Marine Protected Areas

I spent several years of my career managing fisheries. I worked hard at it but honestly, I wasn’t that great. It wasn’t for lack of trying, or lack of knowing what I was talking about it was lack of being convincing to fishermen that resulted in my decisions being regularly overturned. This was a frustrating situation for everybody and I was eventually relieved of my management responsibilities. I bring this subject up not out of some masochistic need for self-flagellation but to highlight a point. Managing fisheries is hard. It is part science, part communication, part diplomacy, and honestly part magic I think. The portion of management which consists of science shrinks or expands depending upon the nature of the fishery. At any rate, it often leads to over fishing.

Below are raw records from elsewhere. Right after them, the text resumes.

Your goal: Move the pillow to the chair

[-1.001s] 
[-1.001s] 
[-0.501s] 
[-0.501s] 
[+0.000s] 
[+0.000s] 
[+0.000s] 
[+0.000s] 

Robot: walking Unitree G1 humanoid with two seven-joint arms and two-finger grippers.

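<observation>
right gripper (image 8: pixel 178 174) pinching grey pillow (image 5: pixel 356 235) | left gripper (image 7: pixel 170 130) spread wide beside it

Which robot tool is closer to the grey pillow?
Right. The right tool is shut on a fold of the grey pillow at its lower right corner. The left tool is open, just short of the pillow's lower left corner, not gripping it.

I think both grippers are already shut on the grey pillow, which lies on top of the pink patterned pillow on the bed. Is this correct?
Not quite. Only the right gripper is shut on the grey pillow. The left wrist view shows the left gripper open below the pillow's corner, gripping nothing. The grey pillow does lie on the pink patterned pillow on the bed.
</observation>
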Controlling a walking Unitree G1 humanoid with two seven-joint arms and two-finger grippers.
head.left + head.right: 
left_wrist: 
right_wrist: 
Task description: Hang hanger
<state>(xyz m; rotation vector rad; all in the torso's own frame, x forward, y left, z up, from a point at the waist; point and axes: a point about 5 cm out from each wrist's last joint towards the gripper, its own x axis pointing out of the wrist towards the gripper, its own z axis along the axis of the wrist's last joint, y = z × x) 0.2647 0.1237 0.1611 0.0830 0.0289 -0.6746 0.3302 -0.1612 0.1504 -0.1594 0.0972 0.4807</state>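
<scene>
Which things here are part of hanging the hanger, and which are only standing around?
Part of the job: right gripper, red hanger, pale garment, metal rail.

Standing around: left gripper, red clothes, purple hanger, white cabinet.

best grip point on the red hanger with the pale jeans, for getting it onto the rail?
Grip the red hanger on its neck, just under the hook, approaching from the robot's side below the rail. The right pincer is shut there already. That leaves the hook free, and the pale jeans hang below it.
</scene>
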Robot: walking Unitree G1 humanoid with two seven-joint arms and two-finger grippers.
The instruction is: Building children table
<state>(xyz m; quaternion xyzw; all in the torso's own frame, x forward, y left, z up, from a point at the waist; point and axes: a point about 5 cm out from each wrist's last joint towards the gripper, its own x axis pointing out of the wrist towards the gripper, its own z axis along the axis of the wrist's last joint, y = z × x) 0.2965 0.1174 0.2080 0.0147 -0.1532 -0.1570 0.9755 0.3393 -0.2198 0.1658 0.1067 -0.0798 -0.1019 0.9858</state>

Another really difficult part of fisheries management is preventing the gear involved from damaging the habitat. This is particularly problematic for fisheries on hard bottoms or in areas with sensitive, long-lived, habitat-creating species like corals and sponges. Surprisingly, these species are not just in tropical areas, but are quite common in Southeast Alaska, and other areas of the State as well. When fisheries are young, and effort is low it is easy for fishermen to avoid these sensitive areas. Invariably, however, the dance of intensification begins with the implementation of limited entry creating a wave of increased vessels entering the fishery resulting in managers shortening seasons to limit catch and fishermen fishing harder with more gear. Eventually it becomes next to impossible to avoid sensitive habitat.
Since my time at Glacier Bay I have been interested in the role of Marine Protected Areas (but fully protected, not just protected from commercial fishing) in providing for sustainable fisheries. Correctly designed, these protected areas can act as ‘insurance policies’ for fisheries in several ways. First, they preserve the intact ecosystem for study, so biologists can continue to improve their understanding of the species. Without such areas it is hard to say if observed changes in a species (such as declining size in king salmon and sablefish) are a result of the fishery, or the environment, making design of an appropriate response difficult. Second, they act as nurseries, exporting larvae and adults to adjacent areas. In New Zealand and the Canary Islands marine protected areas which were initially fought tooth and nail are providing such benefits that they are now advocated for by both commercial and recreational fishermen. Third, marine protected areas protect habitat too vulnerable to be exploited without destruction. Fourth, they prevent the ‘sliding baseline’ syndrome wherein each new generation of biologists and fishermen become accustomed to and accept a new lower level of ecosystem productivity. Finally, Alaska is currently reeling from global climate change effects which are predicted to hit high latitude areas harder than elsewhere in the world. Alaska’s fisheries developed later than the lower 48 and we have been able to implement policy to avoid many mistakes, making us a leader in sustainable fisheries in the nation and worldwide. Let’s continue that leadership by establishing a network of small, highly targeted marine protected areas throughout State and Federal waters of Alaska!